• **Task details**
Using the listing, copy each whole line that features "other".

• **Supplied entries**
⟨

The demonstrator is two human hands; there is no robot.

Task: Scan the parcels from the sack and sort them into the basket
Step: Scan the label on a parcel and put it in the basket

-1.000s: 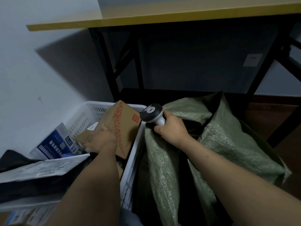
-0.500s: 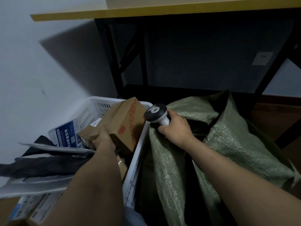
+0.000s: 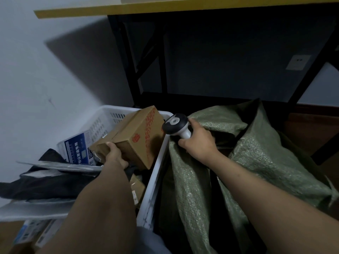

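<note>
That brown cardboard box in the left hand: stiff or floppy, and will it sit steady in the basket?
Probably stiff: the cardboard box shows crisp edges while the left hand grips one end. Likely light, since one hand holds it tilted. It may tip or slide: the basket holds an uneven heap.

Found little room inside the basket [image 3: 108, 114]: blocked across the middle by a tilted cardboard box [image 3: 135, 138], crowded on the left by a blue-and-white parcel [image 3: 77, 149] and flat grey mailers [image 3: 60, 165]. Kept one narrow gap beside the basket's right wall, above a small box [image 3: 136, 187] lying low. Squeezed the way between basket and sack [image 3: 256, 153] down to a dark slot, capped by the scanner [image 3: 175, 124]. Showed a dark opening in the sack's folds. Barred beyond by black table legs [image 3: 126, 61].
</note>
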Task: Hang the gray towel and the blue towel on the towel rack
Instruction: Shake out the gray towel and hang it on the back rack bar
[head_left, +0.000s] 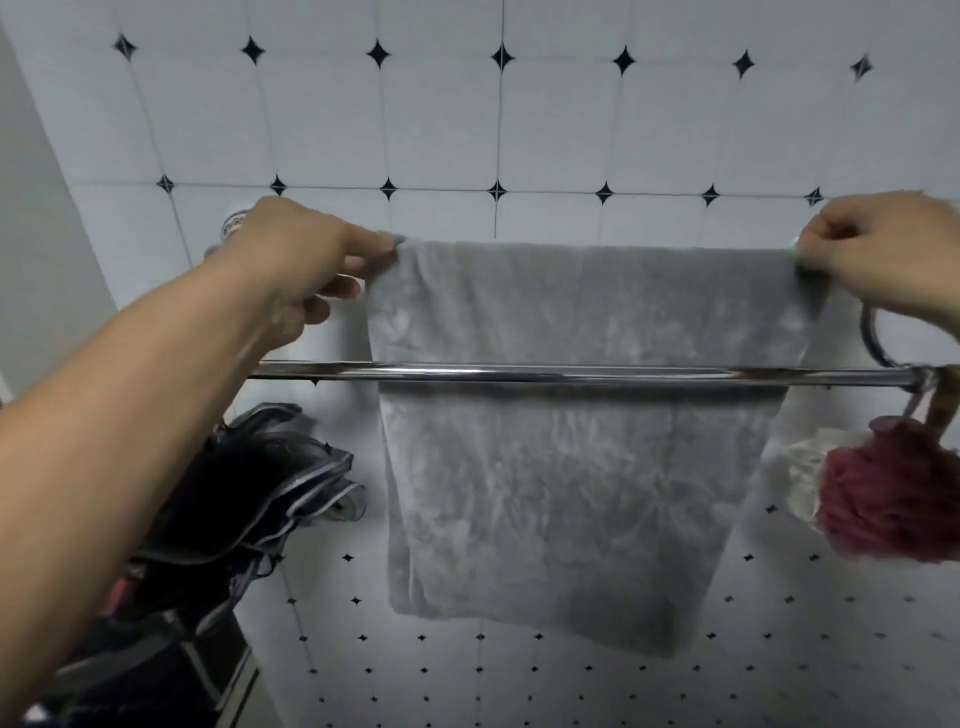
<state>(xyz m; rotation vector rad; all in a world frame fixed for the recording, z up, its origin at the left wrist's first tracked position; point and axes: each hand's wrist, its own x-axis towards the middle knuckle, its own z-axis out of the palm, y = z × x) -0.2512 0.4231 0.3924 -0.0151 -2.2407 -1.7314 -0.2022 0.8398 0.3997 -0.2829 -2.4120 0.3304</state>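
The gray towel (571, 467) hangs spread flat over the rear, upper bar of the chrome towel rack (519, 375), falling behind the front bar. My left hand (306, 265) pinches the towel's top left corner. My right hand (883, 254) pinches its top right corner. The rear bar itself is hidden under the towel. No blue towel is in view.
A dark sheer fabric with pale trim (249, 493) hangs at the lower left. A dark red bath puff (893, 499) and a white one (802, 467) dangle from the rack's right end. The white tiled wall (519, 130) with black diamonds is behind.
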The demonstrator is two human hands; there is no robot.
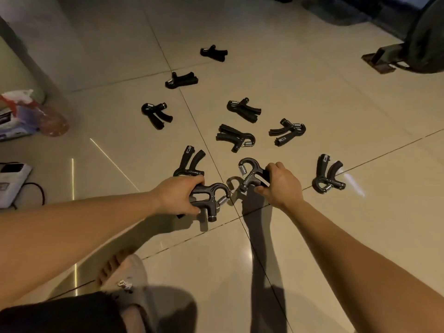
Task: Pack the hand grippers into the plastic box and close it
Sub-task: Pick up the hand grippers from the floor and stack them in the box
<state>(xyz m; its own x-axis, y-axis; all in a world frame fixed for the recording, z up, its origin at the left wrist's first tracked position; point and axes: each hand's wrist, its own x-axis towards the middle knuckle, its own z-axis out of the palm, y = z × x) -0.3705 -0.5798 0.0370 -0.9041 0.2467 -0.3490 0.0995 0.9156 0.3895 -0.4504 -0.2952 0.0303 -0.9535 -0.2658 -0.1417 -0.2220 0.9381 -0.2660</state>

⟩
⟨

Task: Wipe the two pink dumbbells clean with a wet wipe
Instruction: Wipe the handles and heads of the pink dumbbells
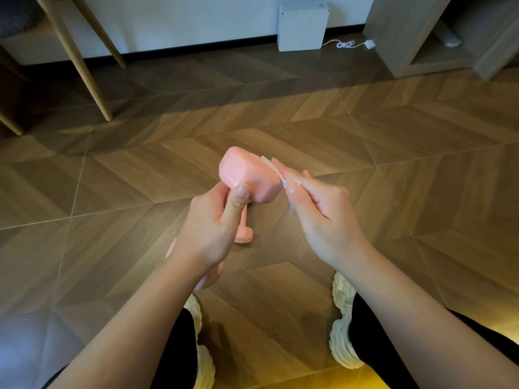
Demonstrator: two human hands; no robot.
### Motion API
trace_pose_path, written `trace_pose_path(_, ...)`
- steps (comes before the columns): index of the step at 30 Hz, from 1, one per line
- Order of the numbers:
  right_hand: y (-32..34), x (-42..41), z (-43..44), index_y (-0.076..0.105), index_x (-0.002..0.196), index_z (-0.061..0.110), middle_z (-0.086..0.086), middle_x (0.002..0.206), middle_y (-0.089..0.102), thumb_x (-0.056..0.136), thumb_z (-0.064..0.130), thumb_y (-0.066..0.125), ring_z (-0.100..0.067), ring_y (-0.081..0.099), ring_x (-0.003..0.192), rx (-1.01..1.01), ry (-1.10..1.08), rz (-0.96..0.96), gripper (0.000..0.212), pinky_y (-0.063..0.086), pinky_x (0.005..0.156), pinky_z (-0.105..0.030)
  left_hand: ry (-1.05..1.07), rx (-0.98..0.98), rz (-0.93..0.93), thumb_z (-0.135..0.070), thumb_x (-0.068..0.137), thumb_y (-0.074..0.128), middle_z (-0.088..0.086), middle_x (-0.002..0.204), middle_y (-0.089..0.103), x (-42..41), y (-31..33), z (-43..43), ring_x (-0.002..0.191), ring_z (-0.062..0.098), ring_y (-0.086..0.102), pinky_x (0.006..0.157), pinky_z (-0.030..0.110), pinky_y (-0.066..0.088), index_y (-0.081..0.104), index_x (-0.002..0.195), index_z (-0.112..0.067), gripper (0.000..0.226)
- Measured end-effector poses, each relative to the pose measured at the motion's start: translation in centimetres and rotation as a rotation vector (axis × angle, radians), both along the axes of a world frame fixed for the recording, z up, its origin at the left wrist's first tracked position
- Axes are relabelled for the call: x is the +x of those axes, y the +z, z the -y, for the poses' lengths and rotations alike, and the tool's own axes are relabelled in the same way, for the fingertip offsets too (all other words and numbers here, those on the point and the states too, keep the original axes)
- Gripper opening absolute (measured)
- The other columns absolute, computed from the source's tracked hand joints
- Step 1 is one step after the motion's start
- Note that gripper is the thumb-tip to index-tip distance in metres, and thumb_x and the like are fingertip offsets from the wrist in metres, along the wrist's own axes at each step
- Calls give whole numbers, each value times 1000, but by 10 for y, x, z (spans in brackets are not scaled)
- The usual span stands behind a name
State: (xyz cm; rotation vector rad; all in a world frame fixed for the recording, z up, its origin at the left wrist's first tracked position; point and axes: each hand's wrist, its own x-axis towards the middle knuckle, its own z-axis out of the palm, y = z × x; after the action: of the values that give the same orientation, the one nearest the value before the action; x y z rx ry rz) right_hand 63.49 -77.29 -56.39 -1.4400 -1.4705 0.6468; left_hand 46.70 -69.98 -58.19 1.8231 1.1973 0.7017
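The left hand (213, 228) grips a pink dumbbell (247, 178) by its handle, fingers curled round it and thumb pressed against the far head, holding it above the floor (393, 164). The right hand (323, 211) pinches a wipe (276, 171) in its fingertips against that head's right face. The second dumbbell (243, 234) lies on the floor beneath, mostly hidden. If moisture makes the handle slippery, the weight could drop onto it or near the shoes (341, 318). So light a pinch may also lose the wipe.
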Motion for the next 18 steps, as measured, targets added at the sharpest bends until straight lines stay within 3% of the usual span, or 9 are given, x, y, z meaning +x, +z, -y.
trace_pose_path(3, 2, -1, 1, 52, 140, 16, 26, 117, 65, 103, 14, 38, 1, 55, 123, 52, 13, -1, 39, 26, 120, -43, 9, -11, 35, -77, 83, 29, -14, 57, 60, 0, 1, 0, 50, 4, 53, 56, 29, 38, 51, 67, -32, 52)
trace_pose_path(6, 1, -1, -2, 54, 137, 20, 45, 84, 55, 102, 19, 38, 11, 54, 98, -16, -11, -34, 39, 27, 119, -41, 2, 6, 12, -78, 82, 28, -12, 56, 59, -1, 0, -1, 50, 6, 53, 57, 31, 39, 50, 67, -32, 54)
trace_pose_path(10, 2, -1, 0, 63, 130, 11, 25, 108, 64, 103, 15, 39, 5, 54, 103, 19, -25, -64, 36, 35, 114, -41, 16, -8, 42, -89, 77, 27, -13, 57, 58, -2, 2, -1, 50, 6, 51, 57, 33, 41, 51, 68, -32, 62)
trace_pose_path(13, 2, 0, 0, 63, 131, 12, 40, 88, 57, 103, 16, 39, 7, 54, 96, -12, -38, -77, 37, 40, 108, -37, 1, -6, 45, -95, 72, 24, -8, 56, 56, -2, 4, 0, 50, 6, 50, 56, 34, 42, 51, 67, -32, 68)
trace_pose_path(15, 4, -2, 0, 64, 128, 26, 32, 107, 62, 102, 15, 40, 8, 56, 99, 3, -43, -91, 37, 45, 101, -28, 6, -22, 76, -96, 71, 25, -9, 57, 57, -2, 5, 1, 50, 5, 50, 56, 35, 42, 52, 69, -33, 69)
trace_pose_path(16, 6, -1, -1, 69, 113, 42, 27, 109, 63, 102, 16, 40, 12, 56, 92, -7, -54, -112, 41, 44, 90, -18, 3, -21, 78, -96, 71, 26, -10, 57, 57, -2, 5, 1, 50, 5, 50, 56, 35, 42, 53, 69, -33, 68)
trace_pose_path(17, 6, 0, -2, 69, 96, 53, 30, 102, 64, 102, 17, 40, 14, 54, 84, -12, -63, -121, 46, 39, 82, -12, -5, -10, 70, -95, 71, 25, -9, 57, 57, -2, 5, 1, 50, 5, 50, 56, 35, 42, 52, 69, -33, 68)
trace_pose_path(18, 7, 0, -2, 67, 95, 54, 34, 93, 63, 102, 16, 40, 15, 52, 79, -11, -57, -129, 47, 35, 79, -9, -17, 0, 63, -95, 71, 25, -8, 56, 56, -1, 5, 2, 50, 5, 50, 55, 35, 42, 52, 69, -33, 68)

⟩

• **Task result**
- Axes are relabelled for the call: x is the +x of those axes, y the +z, z the -y, for the poses' lengths and rotations alike, and the tool's own axes are relabelled in the same way, for the fingertip offsets too (all other words and numbers here, those on the point and the states too, keep the original axes)
- The other columns absolute, computed from the source's tracked hand joints

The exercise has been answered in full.